■ TASK DIRECTIONS
The listing should be printed again without a single change.

════

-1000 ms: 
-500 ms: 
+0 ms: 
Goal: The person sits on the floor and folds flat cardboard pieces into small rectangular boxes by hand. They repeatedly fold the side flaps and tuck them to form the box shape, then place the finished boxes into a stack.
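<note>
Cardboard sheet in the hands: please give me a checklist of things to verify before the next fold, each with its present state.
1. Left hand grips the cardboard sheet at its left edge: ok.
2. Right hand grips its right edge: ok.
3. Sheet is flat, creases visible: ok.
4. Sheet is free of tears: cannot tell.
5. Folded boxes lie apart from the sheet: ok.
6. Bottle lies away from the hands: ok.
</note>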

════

■ RESULT FOR THIS TASK
-1000 ms: 
-500 ms: 
+0 ms: 
Goal: The person sits on the floor and folds flat cardboard pieces into small rectangular boxes by hand. They repeatedly fold the side flaps and tuck them to form the box shape, then place the finished boxes into a stack.
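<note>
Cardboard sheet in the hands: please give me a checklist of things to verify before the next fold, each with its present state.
1. Left hand grips the cardboard sheet at its left edge: ok.
2. Right hand grips its right edge: ok.
3. Sheet is flat, creases visible: ok.
4. Sheet is free of tears: cannot tell.
5. Folded boxes lie apart from the sheet: ok.
6. Bottle lies away from the hands: ok.
</note>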

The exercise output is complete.